Было уже поздно, когда толпа присутствующих стала редеть. Филипп говорил с кем-то из знакомых, когда она подошла, чтобы сказать ему несколько слов. Он не прервал разговора, но крепко взял ее за руку и удержал рядом с собой.
— Спасибо за записку, — произнес он, когда собеседник удалился, и вдруг пристально посмотрел ей в глаза. — Неужели ты никогда не простишь меня? Неужели нельзя оставить в прошлом все чужое и враждебное, что нам мешает? — Он приподнял ее лицо за подбородок. — Давай все забудем.
— Я не знаю, — ответила она. Разве можно забыть его роман с Ниной? Как? — Не так-то просто.
— Очень просто, — рассмеялся он. — Нужно только сказать: «Я прощаю тебя». И все.
Его тон показался ей слишком беззаботным и бесцеремонным. Изабель вдруг рассердилась.
— Я видела, что ты говорил сегодня с матерью. Это касалось ваших отношений? Она сказала: «Мне жаль, что я оставила тебя. Я надеялась, что ты поймешь». Ты сказал: «Да, конечно. Я простил тебя, и обида забыта». Вряд ли так оно и было.
— Это не одно и то же, Изабель.
— Обстоятельства, возможно, другие, но в принципе все то же самое. Ты не способен принять на веру чувства других, особенно тех, кто тебе доверяет. А люди, которые любят друг друга, обходятся без тайн.
— А мы любим друг друга?
— Наверное, однажды нам следовало бы признаться в этом друг другу, — тихо произнесла она. — А теперь я не уверена.
Повернувшись, она двинулась прочь, не дав ему возможности ответить. Он же позволил ей уйти, даже не попытавшись удержать.
Изабель хотела надежности. Филиппу недоставало уверенности. Пропасть, пролегшая между ними, стала еще глубже.
Глава 23
Санта-Фе
1988 год
Хейзел Штраус выросла в Кью-Гарденс, Куинс.

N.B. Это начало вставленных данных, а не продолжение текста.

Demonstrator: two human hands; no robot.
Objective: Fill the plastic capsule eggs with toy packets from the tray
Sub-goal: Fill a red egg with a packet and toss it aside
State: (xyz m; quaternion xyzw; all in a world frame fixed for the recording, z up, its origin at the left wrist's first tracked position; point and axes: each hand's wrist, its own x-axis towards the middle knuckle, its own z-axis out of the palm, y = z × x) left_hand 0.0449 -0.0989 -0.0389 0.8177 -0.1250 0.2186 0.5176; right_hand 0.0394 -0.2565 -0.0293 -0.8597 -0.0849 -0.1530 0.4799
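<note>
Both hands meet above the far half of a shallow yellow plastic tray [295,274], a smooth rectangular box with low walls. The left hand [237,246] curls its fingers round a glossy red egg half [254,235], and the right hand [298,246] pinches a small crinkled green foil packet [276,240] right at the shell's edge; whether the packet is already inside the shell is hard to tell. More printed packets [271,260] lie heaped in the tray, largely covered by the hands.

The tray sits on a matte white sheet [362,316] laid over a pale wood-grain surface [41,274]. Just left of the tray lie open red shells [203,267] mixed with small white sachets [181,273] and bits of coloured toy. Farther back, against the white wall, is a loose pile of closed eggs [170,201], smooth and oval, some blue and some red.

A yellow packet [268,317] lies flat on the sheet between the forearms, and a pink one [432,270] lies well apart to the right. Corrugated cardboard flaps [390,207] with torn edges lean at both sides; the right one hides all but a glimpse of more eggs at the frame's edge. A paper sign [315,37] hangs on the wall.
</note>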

Мурэй и Перл Штраус были иммигрантами, которые, как большинство иммигрантов, приехали в Америку с языковой проблемой, традициями, которые плохо приживались на чужой почве, и надеждами на лучшую жизнь. Но было у Штраусов и то, что выделяло их среди беженцев, — татуировка из нескольких цифр на руках. За спиной у них был холокост.
В свои тридцать два Хейзел Штраус, или небезызвестная Скай, смертельно боялась поездов, собак и машин. Она летала на самолетах только в случае крайней необходимости — и то только с транквилизаторами. Она выросла без бабушки и дедушки, без братьев и сестер. Из близких родственников у нее были дядя и два кузена. В остальном ее окружали люди, которых сближало общее трагическое прошлое, а не кровные узы. Она не разделяла понятия случайного знакомства и дальнего родства. Все люди для нее делились на две категории — «знакомые» и «как семья». Она всех любила одинаково, для всех готова была на все и расставалась со всеми с равной легкостью. Впрочем, она либо защищала человека, рискуя собой, либо напрочь вычеркивала его из своей жизни. Середины для нее не существовало.